_WHAT THIS TASK INVOLVES_: Your response is a verbatim copy of the listing, stripped of its images.

_DATA PROVIDED_:
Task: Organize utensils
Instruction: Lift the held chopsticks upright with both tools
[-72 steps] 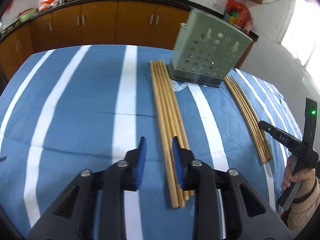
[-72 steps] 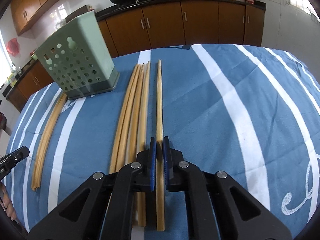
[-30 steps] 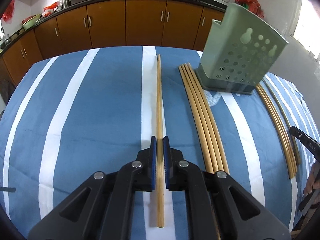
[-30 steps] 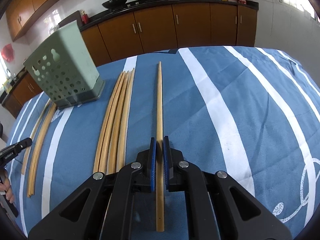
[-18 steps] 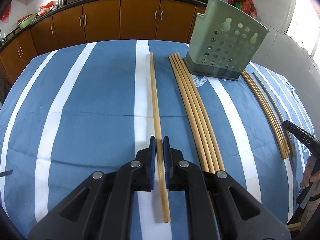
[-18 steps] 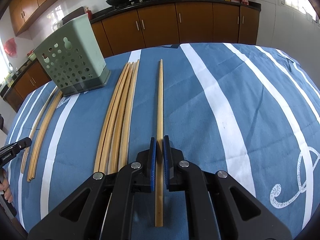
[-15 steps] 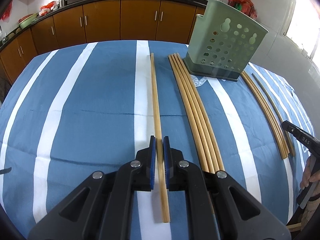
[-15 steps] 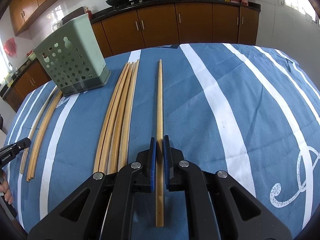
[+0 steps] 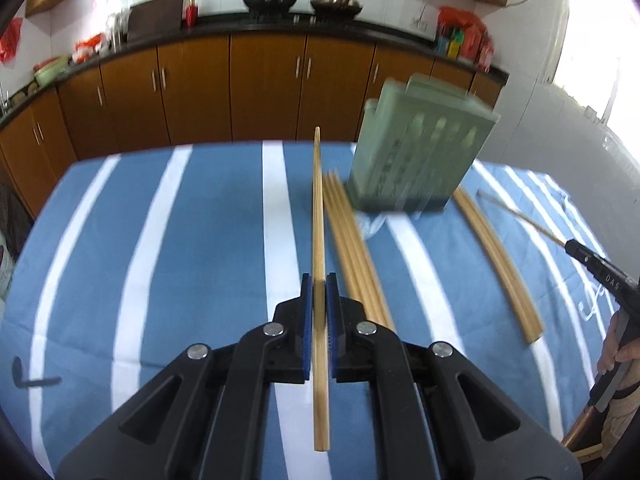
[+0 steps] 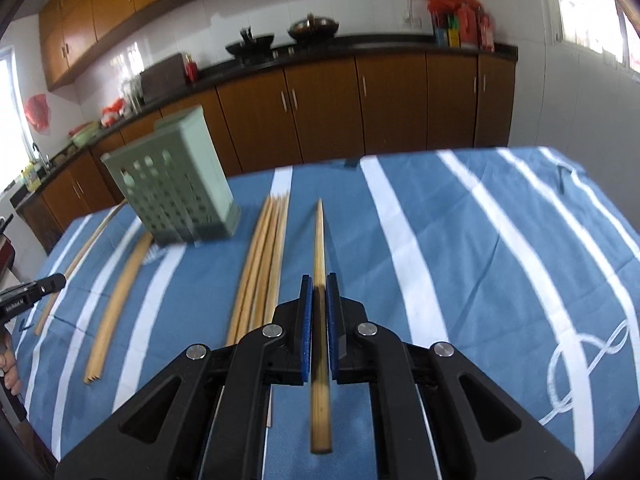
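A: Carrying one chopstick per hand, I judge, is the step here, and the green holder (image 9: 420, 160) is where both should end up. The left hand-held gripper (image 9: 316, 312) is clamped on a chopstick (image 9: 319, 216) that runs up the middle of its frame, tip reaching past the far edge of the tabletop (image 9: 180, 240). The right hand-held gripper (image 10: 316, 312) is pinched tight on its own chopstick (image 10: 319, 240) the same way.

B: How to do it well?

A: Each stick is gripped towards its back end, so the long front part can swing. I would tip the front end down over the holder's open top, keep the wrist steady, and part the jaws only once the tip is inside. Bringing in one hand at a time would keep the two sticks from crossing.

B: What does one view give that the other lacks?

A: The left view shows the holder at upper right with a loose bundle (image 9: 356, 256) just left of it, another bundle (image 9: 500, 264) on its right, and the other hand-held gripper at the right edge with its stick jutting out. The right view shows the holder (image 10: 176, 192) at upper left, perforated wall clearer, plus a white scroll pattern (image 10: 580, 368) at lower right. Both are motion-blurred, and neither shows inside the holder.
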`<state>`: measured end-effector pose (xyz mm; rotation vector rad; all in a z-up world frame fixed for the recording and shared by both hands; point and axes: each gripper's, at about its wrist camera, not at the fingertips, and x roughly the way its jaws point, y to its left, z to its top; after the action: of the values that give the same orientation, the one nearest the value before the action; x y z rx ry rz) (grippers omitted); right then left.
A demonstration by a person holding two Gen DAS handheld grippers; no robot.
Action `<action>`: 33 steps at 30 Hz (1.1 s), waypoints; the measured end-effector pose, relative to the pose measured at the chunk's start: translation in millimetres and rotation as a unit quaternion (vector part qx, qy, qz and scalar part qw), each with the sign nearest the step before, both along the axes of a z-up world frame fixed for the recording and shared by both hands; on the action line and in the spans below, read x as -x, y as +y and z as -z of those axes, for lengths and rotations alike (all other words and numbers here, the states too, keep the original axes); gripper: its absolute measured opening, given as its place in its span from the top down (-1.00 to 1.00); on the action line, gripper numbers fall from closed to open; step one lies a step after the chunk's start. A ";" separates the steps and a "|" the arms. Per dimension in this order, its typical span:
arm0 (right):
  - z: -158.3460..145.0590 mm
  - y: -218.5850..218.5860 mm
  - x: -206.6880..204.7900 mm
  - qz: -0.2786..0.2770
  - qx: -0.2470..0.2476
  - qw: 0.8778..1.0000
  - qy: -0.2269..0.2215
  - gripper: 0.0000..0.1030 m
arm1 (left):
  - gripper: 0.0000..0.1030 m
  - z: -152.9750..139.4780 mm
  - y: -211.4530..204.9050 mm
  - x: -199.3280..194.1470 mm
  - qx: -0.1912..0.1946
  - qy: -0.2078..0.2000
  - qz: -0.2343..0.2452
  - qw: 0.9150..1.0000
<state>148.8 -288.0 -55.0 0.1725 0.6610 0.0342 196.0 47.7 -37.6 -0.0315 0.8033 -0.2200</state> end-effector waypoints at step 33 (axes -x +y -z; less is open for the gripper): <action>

_EXERCISE RESPONSE_:
Task: Organize utensils
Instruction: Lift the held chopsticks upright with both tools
[-72 steps] 
[-72 steps] 
[-30 steps] 
[-30 steps] 
[-18 steps] 
[-18 steps] 
[-15 steps] 
[-15 steps] 
[+0 steps] 
[+0 steps] 
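A: Carrying one chopstick per hand, I judge, is the step here, and the green holder (image 9: 420, 160) is where both should end up. The left hand-held gripper (image 9: 316, 312) is clamped on a chopstick (image 9: 319, 216) that runs up the middle of its frame, tip reaching past the far edge of the tabletop (image 9: 180, 240). The right hand-held gripper (image 10: 316, 312) is pinched tight on its own chopstick (image 10: 319, 240) the same way.

B: How to do it well?

A: Each stick is gripped towards its back end, so the long front part can swing. I would tip the front end down over the holder's open top, keep the wrist steady, and part the jaws only once the tip is inside. Bringing in one hand at a time would keep the two sticks from crossing.

B: What does one view give that the other lacks?

A: The left view shows the holder at upper right with a loose bundle (image 9: 356, 256) just left of it, another bundle (image 9: 500, 264) on its right, and the other hand-held gripper at the right edge with its stick jutting out. The right view shows the holder (image 10: 176, 192) at upper left, perforated wall clearer, plus a white scroll pattern (image 10: 580, 368) at lower right. Both are motion-blurred, and neither shows inside the holder.
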`<state>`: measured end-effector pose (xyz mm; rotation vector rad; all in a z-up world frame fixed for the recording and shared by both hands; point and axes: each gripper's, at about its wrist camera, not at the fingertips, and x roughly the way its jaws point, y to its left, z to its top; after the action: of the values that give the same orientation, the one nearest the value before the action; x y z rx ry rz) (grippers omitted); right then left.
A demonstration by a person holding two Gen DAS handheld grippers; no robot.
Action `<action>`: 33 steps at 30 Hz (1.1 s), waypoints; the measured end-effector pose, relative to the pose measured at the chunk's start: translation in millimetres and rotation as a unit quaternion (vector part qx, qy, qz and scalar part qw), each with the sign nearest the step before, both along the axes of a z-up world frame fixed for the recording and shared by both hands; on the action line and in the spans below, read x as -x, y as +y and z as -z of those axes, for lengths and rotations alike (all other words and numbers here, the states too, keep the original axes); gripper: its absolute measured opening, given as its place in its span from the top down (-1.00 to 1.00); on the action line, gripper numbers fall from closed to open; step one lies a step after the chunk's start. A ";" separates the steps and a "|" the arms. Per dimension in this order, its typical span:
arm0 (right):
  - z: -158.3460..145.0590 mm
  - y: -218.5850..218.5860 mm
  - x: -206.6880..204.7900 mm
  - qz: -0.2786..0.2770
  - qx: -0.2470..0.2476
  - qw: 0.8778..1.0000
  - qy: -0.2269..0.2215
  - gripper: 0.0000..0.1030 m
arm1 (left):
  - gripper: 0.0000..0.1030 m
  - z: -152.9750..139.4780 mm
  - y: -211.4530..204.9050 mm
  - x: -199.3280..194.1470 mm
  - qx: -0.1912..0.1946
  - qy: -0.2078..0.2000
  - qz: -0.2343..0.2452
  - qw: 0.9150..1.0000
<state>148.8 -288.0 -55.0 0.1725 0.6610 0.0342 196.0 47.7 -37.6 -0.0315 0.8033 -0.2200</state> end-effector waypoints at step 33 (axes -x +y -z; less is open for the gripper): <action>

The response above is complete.